TCU (4-3), which didn't hit a field goal until more than four minutes had elapsed in the first half, managed to cut into the lead briefly in the second half. The Horned Frogs pulled within 60-45 with less than eight minutes to play, but never truly threatened to come back.
Point guard Kyan Anderson led TCU with a game-high 20 points, as the Horned Frogs had to try to rally without their supremely talented sixth man in the second half. Amric Fields, a 6-foot-9 power forward who was instrumental in TCU reaching the title game, left late the first half and watched the second from the bench with a bandage on his left hand.
Rivard led Harvard with 15 points, making all five of his field goals from beyond the arc. He became Harvard's all-time leader in 3-pointers made Friday against Green Bay and extended the mark to 226 Saturday, besting the old record of 220 set by Dan Clements in 2001. Setting the record on his first visit to Alaska added to the achievement, Rivard said.
"It will be more memorable," he said. "It's not just one of the 100 games I played in at home. It was really cool to do it here."
Saunders finished with just four points, but made an impact all over the court. He racked nine assists, eight rebounds and four steals. Three of his steals came in the game's first seven minutes and were instrumental in Harvard's early domination.
Travis scored 11 points and hauled in seven rebounds in 16 minutes. Point guard Siyani Chambers and Evan Cummins each deposited 10 points.
The Ivy League squad is made up of players who must meet the same academic standards as any other student at Harvard, which in accordance with the rest of the Ivy League, eschews athletic scholarships in favor of need-based financial aid.
Harvard won its Shootout title without one of its key players. Senior guard Brandyn Curry, who is two-time second-team All-Ivy League and started all 30 games last season, is out indefinitely with a foot injury.

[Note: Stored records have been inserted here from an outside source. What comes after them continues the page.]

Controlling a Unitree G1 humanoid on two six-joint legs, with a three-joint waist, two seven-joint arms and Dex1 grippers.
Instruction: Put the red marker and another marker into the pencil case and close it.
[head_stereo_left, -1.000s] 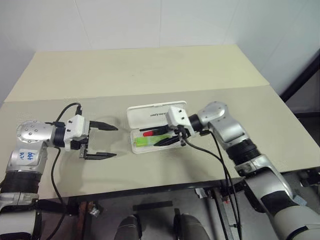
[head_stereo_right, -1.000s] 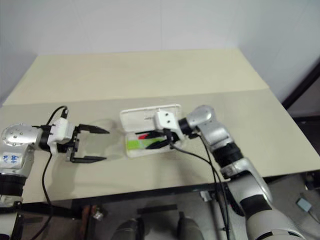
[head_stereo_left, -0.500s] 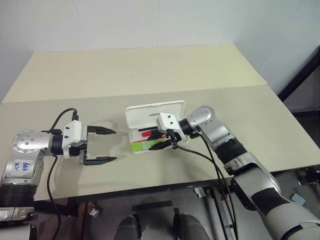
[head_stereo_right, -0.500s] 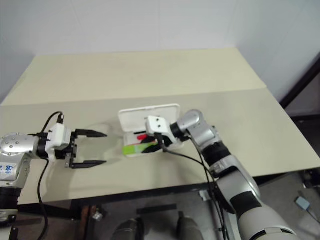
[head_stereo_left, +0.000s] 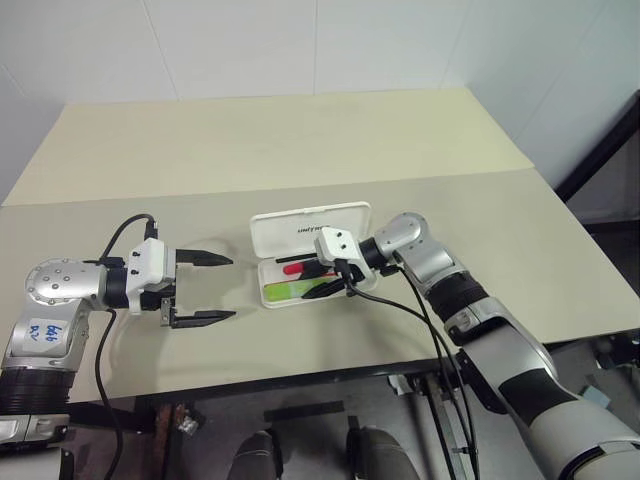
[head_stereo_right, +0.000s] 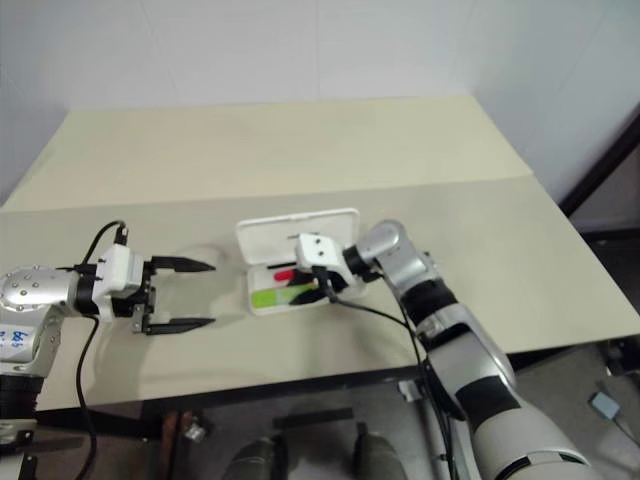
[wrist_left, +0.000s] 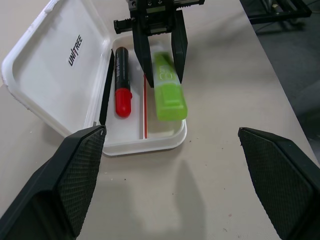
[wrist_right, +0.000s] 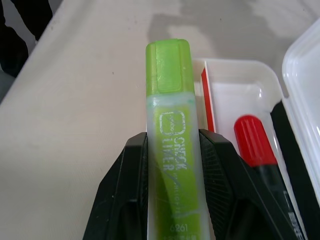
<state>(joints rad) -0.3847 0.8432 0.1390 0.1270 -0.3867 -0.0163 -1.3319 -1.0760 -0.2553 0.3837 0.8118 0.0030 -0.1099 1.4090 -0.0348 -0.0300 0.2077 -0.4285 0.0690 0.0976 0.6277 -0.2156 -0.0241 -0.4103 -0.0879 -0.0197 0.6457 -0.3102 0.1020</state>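
Observation:
The pencil case (head_stereo_left: 304, 228) lies open mid-table, lid flat behind the tray (wrist_left: 150, 142). The red marker (wrist_left: 122, 80) lies in the tray's rear part, beside the thin red stripe. My right gripper (wrist_right: 173, 140) is shut on another marker, a lime-green highlighter (wrist_left: 168, 88), holding it lengthwise over the tray's front part with its cap toward the tray's left end. Whether it rests on the tray floor I cannot tell. My left gripper (head_stereo_left: 231, 288) stands open, to the left of the case, pointing at it with nothing between its fingers.
The beige table (head_stereo_left: 300, 150) has a seam running across behind the case. Black cables (head_stereo_left: 420, 320) hang from my right wrist over the front edge. A dark strip (wrist_left: 105, 85) lies along the hinge inside the case.
My right gripper has sunk a little with the green highlighter toward the tray. My left gripper has kept its place and stays open. The camera view shifted early on.

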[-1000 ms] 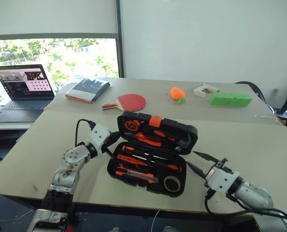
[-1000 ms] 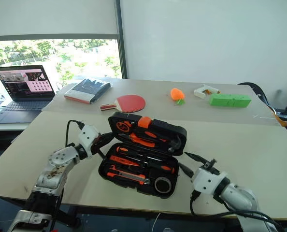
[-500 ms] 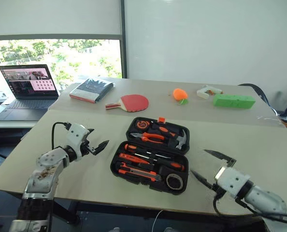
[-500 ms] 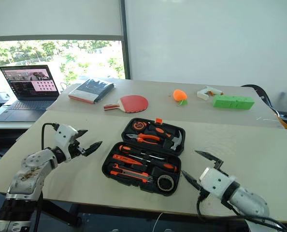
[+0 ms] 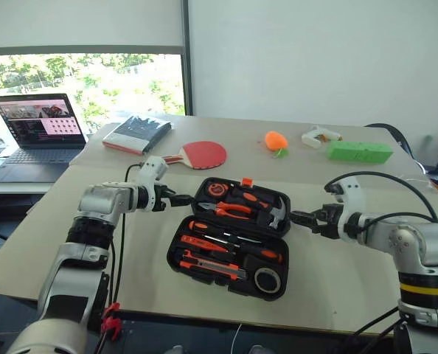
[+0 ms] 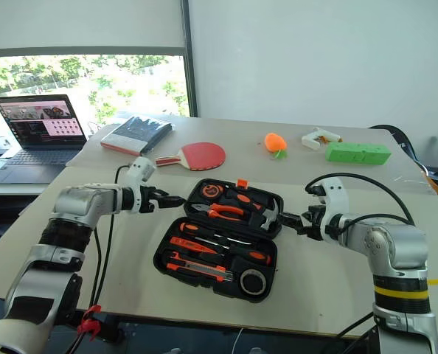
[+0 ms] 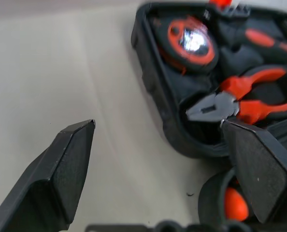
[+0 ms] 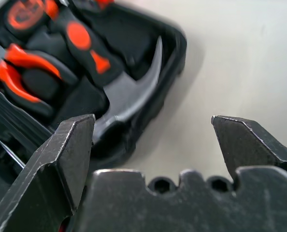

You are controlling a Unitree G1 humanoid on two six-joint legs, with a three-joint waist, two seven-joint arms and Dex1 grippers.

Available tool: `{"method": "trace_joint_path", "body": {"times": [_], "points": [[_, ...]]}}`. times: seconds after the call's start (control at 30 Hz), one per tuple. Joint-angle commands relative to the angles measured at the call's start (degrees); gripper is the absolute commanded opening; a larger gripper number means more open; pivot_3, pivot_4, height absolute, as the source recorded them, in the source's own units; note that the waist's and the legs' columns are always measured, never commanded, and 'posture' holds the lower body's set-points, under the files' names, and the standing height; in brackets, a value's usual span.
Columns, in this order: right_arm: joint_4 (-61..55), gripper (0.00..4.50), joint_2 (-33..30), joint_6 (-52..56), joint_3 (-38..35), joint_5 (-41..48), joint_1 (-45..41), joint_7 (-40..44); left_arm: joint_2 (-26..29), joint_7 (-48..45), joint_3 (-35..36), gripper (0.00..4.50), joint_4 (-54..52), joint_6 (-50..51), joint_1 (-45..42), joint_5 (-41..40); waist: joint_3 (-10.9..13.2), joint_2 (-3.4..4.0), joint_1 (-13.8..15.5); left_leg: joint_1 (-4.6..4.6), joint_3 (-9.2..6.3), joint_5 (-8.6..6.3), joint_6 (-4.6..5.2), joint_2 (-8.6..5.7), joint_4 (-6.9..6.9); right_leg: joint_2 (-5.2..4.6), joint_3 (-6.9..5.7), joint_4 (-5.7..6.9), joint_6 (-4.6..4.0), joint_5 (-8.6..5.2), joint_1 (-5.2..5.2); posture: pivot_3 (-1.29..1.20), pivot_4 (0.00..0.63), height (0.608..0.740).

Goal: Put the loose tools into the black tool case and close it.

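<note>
Left eye view: the black tool case (image 5: pixel 230 237) is lying open on the worktop (image 5: pixel 352 258), with no readable writing on it. Its lid half is holding pliers (image 7: pixel 240 99), a hammer (image 8: pixel 129 96) and a tape measure (image 7: pixel 192 41); its near half is holding screwdrivers (image 5: pixel 230 247), a utility knife (image 5: pixel 208 265) and a tape roll (image 5: pixel 264 279). The left gripper (image 5: pixel 181 199) is hovering at the case's left edge, fingers spread wide and holding nothing. The right gripper (image 5: pixel 301 218) is hovering at the case's right edge, fingers likewise wide apart and empty.

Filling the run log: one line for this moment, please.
tool case: open, tools inside | left gripper: open at lid's left | right gripper: open at lid's right
</note>
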Motion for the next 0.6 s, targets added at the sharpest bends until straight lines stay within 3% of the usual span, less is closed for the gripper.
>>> {"method": "trace_joint_path", "body": {"times": [0.03, 0.2, 0.3, 0.4, 0.6], "points": [[1.07, 4.5, 0.96, 4.83, -1.92, 1.07, -2.2, -0.59, -1.19, -1.21, -1.16, 4.48, 6.42, -1.41, -4.8, 2.63, 0.0, 0.0, 0.07, -0.08, 0.01, 0.0, 0.0, -0.01, 0.02, -0.01, -0.02, 0.0, 0.01, 0.0, -0.04, 0.0, 0.15, 0.736], [3.49, 4.5, 2.84, 5.7, -2.9, -0.24, -3.3, -1.48, -2.65, -3.19, -1.4, 4.48, 12.22, -2.93, -7.7, 4.12, 0.0, 0.0, 0.07, -0.13, 0.03, 0.0, 0.0, -0.04, 0.07, -0.05, -0.06, -0.06, 0.03, 0.0, -0.06, 0.0, 0.15, 0.736], [5.07, 3.84, 3.44, 5.1, -2.78, -0.63, -3.73, -1.75, -3.41, -4.73, -1.34, 4.5, 14.18, -2.45, -9.01, 4.5, 0.0, 0.0, 0.04, -0.11, 0.03, 0.0, 0.0, -0.05, 0.11, -0.05, -0.06, -0.07, 0.03, 0.0, -0.07, 0.0, 0.15, 0.736], [5.94, 2.88, 3.75, 4.5, -1.88, -0.87, -3.82, -1.35, -4.01, -5.9, -1.2, 3.78, 15.46, -2.26, -9.87, 4.94, 0.0, 0.0, 0.03, -0.09, 0.03, 0.0, -0.01, -0.05, 0.13, -0.05, -0.06, -0.04, 0.03, 0.0, -0.08, 0.0, 0.15, 0.736], [7.28, 0.88, 3.97, 2.8, -0.05, -1.48, -3.77, -0.18, -5.25, -7.36, -0.63, 1.69, 17.56, -2.18, -11.24, 5.52, 0.0, 0.0, 0.03, -0.09, 0.0, 0.0, -0.01, -0.05, 0.13, -0.05, -0.06, -0.02, 0.03, 0.0, -0.08, 0.0, 0.15, 0.736]]}}
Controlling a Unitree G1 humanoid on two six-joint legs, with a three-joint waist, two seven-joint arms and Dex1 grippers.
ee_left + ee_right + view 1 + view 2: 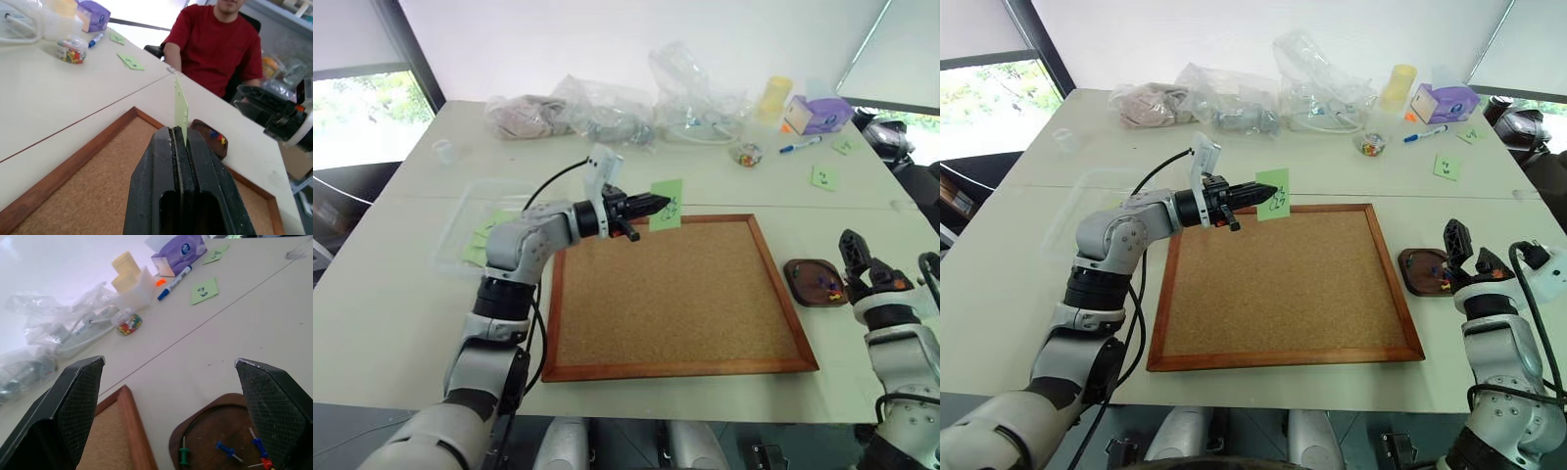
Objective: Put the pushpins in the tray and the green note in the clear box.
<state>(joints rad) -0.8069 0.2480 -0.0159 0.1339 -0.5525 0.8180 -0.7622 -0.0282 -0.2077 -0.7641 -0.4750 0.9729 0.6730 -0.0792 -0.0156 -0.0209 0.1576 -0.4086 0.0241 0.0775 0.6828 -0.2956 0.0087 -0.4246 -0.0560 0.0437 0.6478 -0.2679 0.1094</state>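
Green note point(666, 204) above cork board point(685, 304), white table point(391, 323).

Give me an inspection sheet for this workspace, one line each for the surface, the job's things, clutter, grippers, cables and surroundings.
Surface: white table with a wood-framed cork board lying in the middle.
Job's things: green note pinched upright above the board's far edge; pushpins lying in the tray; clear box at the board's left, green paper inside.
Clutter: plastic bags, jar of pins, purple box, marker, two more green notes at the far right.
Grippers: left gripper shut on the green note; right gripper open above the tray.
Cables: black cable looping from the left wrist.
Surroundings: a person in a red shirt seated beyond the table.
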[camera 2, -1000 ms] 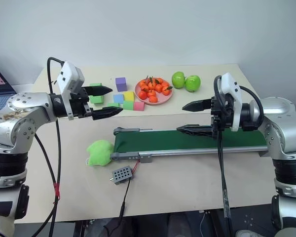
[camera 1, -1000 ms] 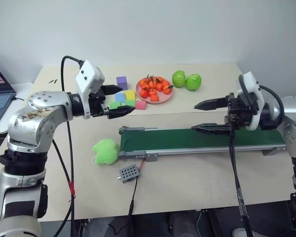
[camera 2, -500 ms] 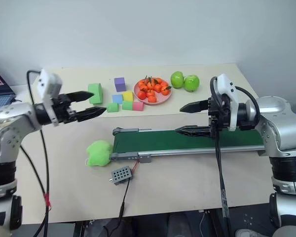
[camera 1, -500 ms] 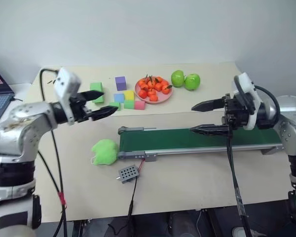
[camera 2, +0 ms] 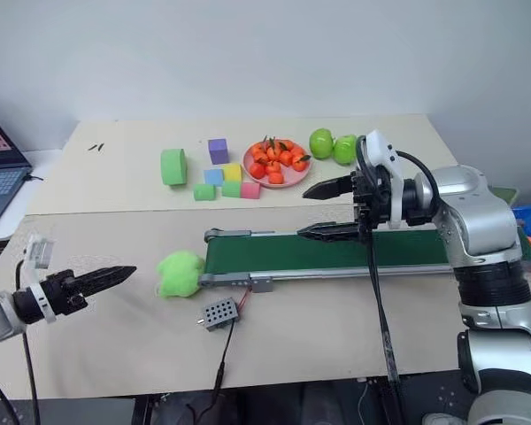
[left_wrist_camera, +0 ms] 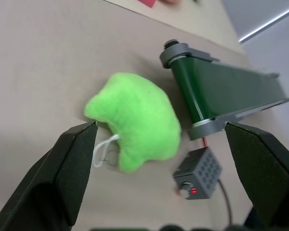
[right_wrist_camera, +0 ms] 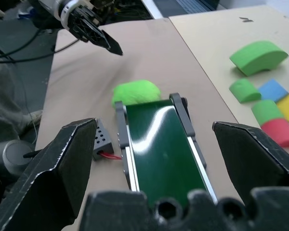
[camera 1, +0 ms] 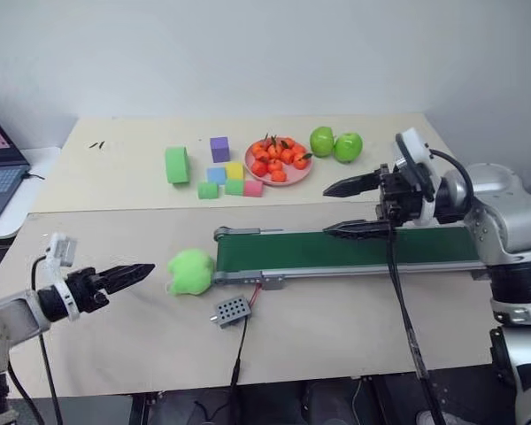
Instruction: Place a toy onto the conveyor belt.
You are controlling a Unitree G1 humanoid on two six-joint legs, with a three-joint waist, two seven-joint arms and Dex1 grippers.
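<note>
Left gripper (camera 1: 140,271), fingers apart, hovers low near the table's front-left edge, bare tabletop between it and the toy (camera 1: 191,271). Toy lies just off the belt's (camera 1: 354,249) left end. Right gripper (camera 1: 341,209), fingers apart, hangs over the belt's middle.

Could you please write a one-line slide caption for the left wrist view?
Open left claw framing the green plush toy lying on the table beside the conveyor belt end and its control box.
</note>
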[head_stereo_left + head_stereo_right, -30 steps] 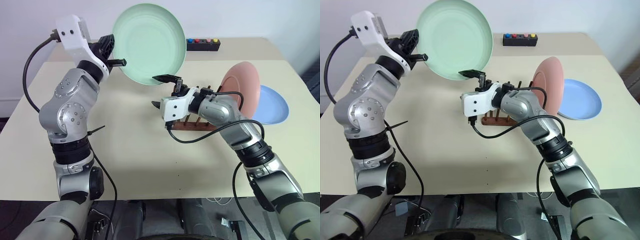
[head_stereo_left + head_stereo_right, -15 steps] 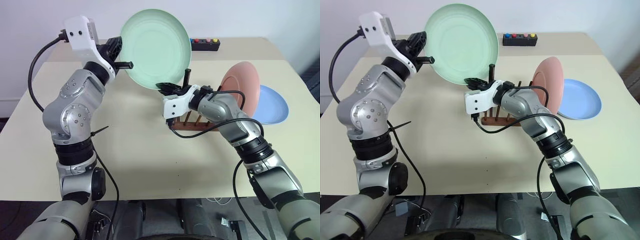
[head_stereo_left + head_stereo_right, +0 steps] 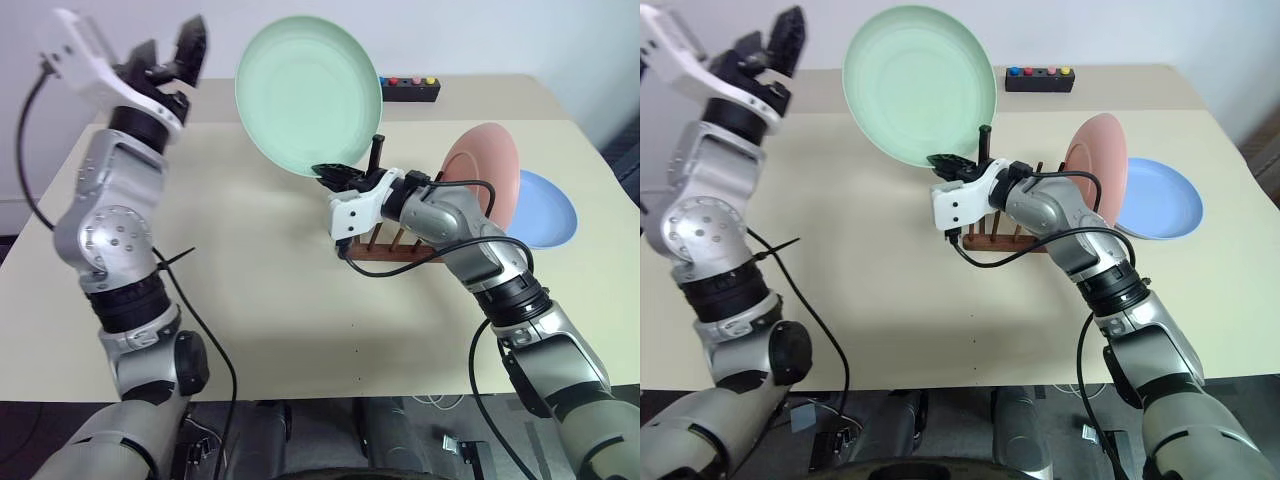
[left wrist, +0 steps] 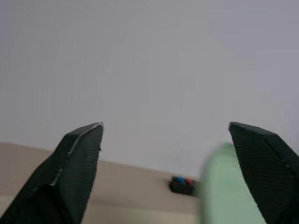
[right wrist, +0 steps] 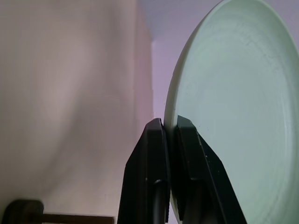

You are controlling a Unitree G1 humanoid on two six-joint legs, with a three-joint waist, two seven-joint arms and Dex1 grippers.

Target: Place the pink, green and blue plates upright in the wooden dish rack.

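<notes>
Item: green plate, round, shallow, matte, rigid; judged light enough for a single rim pinch, though the smooth rim looks liable to slip or swing under its own weight if the pinch loosens, and likely to chip if dropped. Location: held in the air above the tabletop, just above and beside the near end of the wooden dish rack. Hold: right gripper pressed together on the plate's lowest rim edge, one finger on each face, as the right wrist view shows; the rim is the sensible place to take it, since the faces are broad and offer no purchase. Left gripper spread wide, raised and well apart from the plate, holding nothing. Orientation: plate stands nearly on edge, concave face turned toward the robot, its flat disc rising upward from the pinch and tilting slightly away. Companion items: pink plate upright in the rack's far end; blue plate lying flat on the tabletop just beyond it.
</notes>
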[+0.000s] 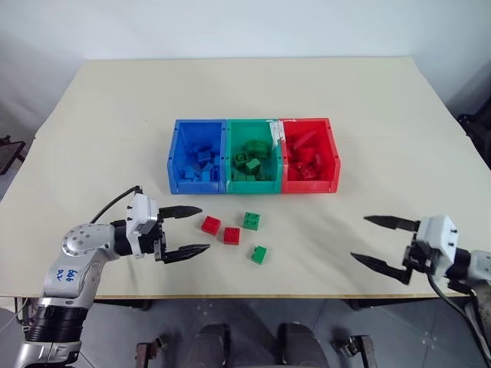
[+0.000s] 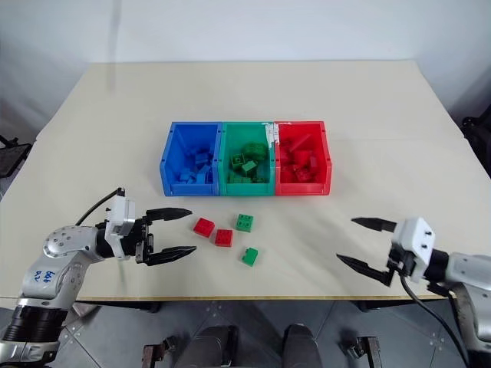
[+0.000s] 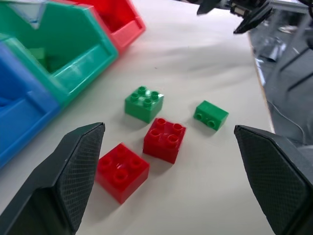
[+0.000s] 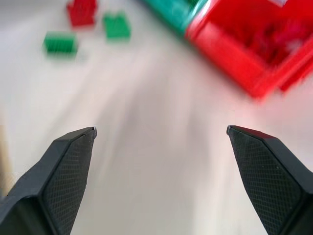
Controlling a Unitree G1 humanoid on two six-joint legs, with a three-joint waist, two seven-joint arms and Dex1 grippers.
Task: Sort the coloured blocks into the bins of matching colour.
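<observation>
The table (image 1: 115, 115) is carrying the three joined bins (image 1: 253, 184) at its middle, blue, green and red running from the robot's left to its right, each already holding a heap of bricks. Four loose blocks are lying on the bare top at about six o'clock from the green bin: two red blocks (image 1: 210, 225) side by side, nearly touching, a square green block (image 1: 252, 221) just beyond them, and a narrower green block (image 1: 258, 254) nearest the table's front edge, its long axis lying slantwise. The left gripper (image 1: 182, 230) is sitting with its fingers spread wide and nothing between them, pointing toward three o'clock straight at the nearer red block, which is lying just off its fingertips. The right gripper (image 1: 380, 243) is likewise gaping and empty, but hanging well apart from the blocks at the table's right front, so the left arm looks the likelier one to pick. The bricks inside the bins are too jumbled to count.
</observation>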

This wasn't Amaker's first trip to the Shootout. A four-year starter at point guard for Duke from 1983-87, he won a Shootout title as an assistant coach with the Blue Devils in 1995. He has also won two NCAA titles as an assistant with Duke, a National Invitational Tournament title as head coach at Michigan.
Throughout his coaching odyssey, which includes a stint with Seton Hall, the 48-year-old Amaker said the lessons he learned from coach Mike Krzyzewski at Duke never leave him.
"If I could ever take something away from him, it's the ability to communicate," Amaker said. "He teaches, he leads and then he serves and I'm very hopeful that I can somehow do a very small part of that one day."
Reach Jeremy Peters at firstname.lastname@example.org or 257-4335.
TCU (50) -- Parrish 0-0 0-0 0, Shepherd 1-8 3-3 5, Anderson 6-12 7-8 20, Gore 0-5 1-2 1, Ray 4-12 5-7 13, Hill 1-5 1-2 3, Williams 1-6 3-4 6, Smith 0-0 0-0 0, Fields 1-5 0-0 2, Dincer 0-1 0-0 0, Montigel 0-2 0-0 0. Totals 14-56 20-26 50.
HARVARD (71) -- Moundou-Missi 3-6 2-2 8, Casey 3-8 0-0 6, Rivard 5-11 0-1 15, Chambers 2-7 4-4 10, Saunders 2-5 0-0 0, Nesbitt 0-0 0-0 0, Edosomwan 1-2 0-0 2, Myers 1-1 0-0 3, Fraschilla 0-0 0-0 0, Giger 0-0 0-0 0, Travis 5-8 1-1 11, Anastasi 0-0 0-0 0, Cummins 4-6 2-2 10, Okolie 1-1 0-0 2. Totals 27-55 9-10 71.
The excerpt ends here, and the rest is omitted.